Travelling Responsibly

When I consider my trip, it’s important to me that I try to travel responsibly, without doing too much harm in the places that I visit.

It can be tricky. When you’re in a new place trying to figure out all the rules it can be so easy to get caught up in the excitement of haggling and become vicious, perhaps forcing a seller desperate for a sale to go lower than he should, or to feel bad for the begging child and give them money, without stopping to wonder if maybe they’re being kept out of school to do this. Maybe you saw the salesman as just another person trying to scam you out of your money by inflating prices (and of course they exist) without considering that he is doing his job, trying to make a living, and probably makes much less than you. And of course you feel bad for the children, and it hurts to turn them down time and time again, and you don’t want to think of a mother who would purposely keep her kids out of school. Not that I can judge the mothers too much either; I don’t know anything about their situations.
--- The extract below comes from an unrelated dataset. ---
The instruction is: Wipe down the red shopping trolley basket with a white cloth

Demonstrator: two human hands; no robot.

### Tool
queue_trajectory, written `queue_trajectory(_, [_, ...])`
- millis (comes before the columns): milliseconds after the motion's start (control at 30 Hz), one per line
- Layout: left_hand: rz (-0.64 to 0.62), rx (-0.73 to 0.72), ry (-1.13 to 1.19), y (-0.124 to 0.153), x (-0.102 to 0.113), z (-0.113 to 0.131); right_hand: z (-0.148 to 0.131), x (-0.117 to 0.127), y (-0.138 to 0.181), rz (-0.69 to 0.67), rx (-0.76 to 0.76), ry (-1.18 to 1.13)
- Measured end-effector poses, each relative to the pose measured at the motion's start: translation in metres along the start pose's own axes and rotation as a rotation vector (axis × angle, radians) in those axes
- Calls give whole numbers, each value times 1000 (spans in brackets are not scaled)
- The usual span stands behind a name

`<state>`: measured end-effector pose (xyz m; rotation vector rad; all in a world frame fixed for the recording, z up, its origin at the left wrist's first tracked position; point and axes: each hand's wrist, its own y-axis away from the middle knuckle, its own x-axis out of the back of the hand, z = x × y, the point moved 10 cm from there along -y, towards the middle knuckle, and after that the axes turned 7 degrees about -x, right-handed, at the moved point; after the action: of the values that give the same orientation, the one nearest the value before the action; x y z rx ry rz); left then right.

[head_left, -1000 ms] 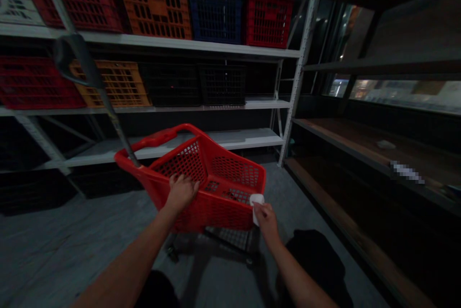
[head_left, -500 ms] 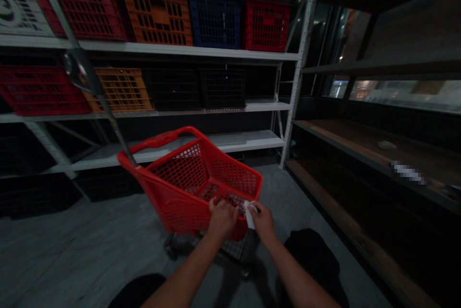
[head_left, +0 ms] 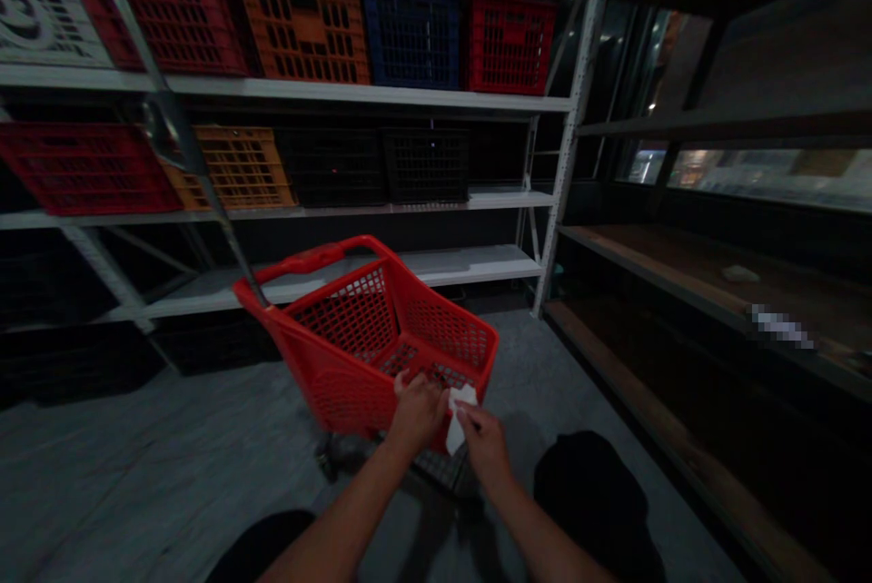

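A red plastic shopping cart [head_left: 333, 397] with perforated basket walls stands at an angle in front of me. My left hand [head_left: 419, 409] is closed over the rim at the cart's near end, its fingertips partly hidden. Just right of it, my right hand [head_left: 485, 445] pinches a crumpled white cloth [head_left: 456, 433], possibly a tissue, against that same rim. The cloth's lower end hangs down outside the basket. A metal pole [head_left: 211, 192] with a grey clamp rises from the handle end of the cart.
White metal shelving [head_left: 409, 95] behind the cart carries red, orange, blue and black crates, such as an orange crate [head_left: 306, 29]. Wooden shelves [head_left: 660, 274] run along my right, with a small pale lump [head_left: 740, 274] on one. Grey floor [head_left: 102, 465] extends left.
My right hand has shifted slightly left and down with the white cloth, closer to my left hand. More of the cloth shows. The left hand keeps its place on the rim.
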<state>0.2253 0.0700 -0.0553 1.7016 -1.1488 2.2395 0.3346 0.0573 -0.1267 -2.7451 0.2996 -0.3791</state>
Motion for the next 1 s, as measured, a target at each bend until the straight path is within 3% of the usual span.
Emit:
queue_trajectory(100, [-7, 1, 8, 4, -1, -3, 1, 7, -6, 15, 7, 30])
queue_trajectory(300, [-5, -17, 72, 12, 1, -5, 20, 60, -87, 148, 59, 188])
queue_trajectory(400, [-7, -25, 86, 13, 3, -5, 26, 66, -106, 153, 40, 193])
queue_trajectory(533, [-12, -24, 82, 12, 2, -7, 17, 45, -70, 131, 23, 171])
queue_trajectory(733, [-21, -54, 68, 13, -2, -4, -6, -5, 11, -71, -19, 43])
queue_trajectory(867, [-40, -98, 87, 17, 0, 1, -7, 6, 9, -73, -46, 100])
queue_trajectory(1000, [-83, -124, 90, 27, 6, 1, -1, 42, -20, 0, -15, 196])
But there are all sorts of landmines like this. I believe it’s important to try and find out about the reality behind such situations in order to be prepared. Of course, each person must choose for themselves what they will and won’t do, but in order to make an informed decision they have to know these things.

Slightly more tricky is when a country has practices you really don’t agree with. You can choose not to go to the country, and many do, or you can choose not to mention it so that you don’t start a fight. These are good options that many people take. However, if you do want to discuss it, it should be handled properly (and be careful in countries where voicing a negative opinion may get you into a lot of trouble!) This is really a general life rule more than anything, but yelling at people and accusing them of being horrible people never accomplishes anything. Now, this is hard because different cultures have different rules of communication, but it’s much better to try and approach the topic as trying to learn their point of view and share your own. Even if you have to stop for a bit to calm down and then continue later. It may not change anybody’s mind, but both sides may understand each other a little more, and you never know!

There are other aspects to travelling responsibly that I could go into, but the most important thing is to keep in mind that you are a visitor and to try to do more good than harm. And if you do make a mistake somewhere along the way, I believe it’s equally important to forgive yourself for it, try to learn from it, and do better next time. After all, travel is all about learning and growing as a person, at least to me.


Shortly after I published this, I came across this National Geographic article, which covers some other aspects of travelling responsibly better than I ever could. Check it out!

2 Replies to “Travelling Responsibly”

  1. Hi Rebecca! I totally know what you mean by this post. It’s difficult because almost every country has its own cultural “rules” and you may not always agree with their general morale. But, like you say, it’s good to be respectful and… “When in Rome”… 🙂

    • Absolutely! And even with countries with serious problems, such as human rights abuses and the like, we can’t really push our opinions on them. It seems like a good way to end up in a dangerous situation. Thanks for commenting!